You should definitely write about the Spyder again, though.
I'm sure if you repeat it enough times, I'll eventually be convinced.
You'll at least feel better.
As for your question if you're vehicles manufactured with safety in mind are safer than vehicles with tall grills, you'll have to think(don't be scared) of the difference between braking for a pedestrian.
In one test, you can see the pedestrians in front of you through the windshield of your vehicle.
In the other, the windshield is blacked out and like many American trucks and SUVs, the pedestrian/sedan cannot be seen.
Which pedestrian or sedan do you think you'll be able to stop for on time?
The one you can clearly see, or the one you literally cannot see?
"Anecdotes"
You keep using this word but I don't think you understand what it means...
If the pedestrian pulls up in front of you, what car stops first, the one with no contact patch, 90s drum brakes (possibly at the four wheels), no ABS or the modern car with large tires to grip the asphalt, ABS to make sure you don't lock your wheels, big disc brakes at the four wheels, development actually going into pedestrian safety?
The only place where your Kei trucks might win against a regular truck is in that narrow gap where the pedestrian jumps in front of it and is visible in the Kei truck but not in another vehicle and there's still time to start braking, if the pedestrian is too close then it loses, if the pedestrian is too far it loses again, against a sedan then forget it, the hood on the sedan is purposefully built to absorb the impact for the pedestrian, heck, they're coming up with external airbags to protect their head!

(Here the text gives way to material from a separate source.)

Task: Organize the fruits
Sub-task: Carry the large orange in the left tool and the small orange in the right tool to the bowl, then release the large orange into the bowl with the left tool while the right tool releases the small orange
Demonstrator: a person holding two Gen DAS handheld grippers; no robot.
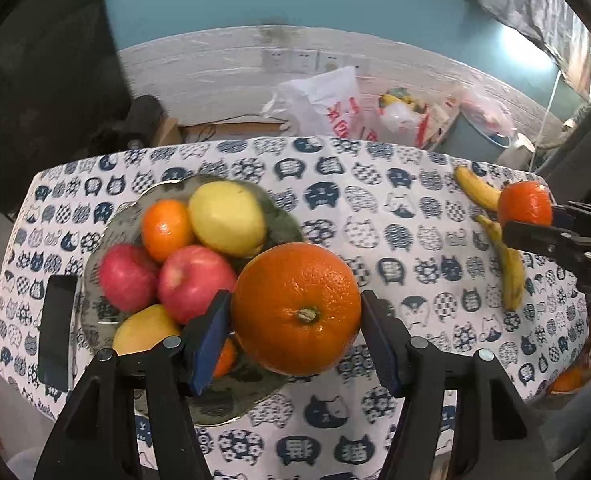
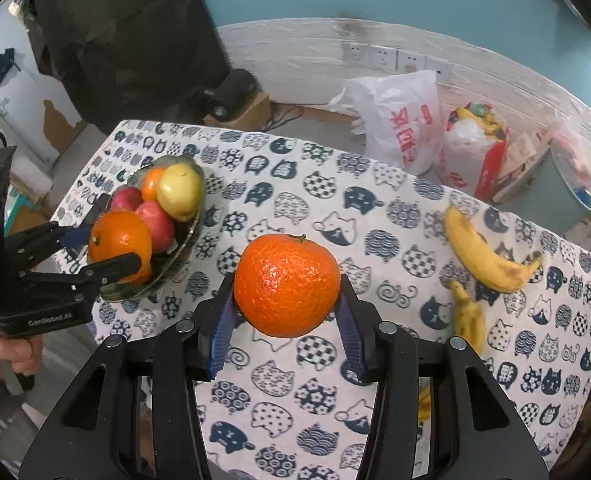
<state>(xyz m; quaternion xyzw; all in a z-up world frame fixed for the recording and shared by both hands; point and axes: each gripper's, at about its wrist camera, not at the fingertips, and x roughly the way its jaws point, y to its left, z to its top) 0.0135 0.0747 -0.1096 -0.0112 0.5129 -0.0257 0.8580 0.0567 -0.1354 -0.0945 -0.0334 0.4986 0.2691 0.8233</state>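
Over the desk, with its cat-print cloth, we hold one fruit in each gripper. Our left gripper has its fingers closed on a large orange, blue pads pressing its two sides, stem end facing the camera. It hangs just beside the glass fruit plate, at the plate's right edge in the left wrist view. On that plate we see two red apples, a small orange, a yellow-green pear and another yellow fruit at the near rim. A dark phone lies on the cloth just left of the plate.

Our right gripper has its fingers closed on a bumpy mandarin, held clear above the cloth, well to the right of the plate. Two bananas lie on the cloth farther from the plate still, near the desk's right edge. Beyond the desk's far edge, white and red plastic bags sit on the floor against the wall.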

It isn't surprising you're confused about words.
Why would you stop? Because you've seen the pedestrian?
Be pretty difficult to see the pedestrian without being able to see out of your truck, wouldn't it?
One step at a time for you there.
A lot of the kei trucks and cars have a Suzuki F6A or K6A engine that was also used in some artic cat snowmobile. That kind of commonality makes it easy enough to find parts. Worst case scenario it is a 2 weeks wait time to get the part delivered from Japan. You know what took me more than 2 weeks to get some parts? A 2015 VW golf.
That covers your Suzuki Alto Works' engine but how much trouble was it to figure out where to get brakes for it?
😬
Easy enough that I could get the car to pass the provincial inspection roughly a month after I got it. How long did it took you to get that Audi S2 road legal?
Call the dealer, order part VS spend hours figuring out what to order from where and hope that it's actually legit...
Never had an S2 but it wasn't for a lack of parts that I didn't get my S4 road legal
🖕
So what're ya gonna do, ban my 25-year-old US-market car next? 'Cause aside from the RHD headlight thing (which is a non-issue you can fix in 5 minutes with a screwdriver), they have all the same alleged problems.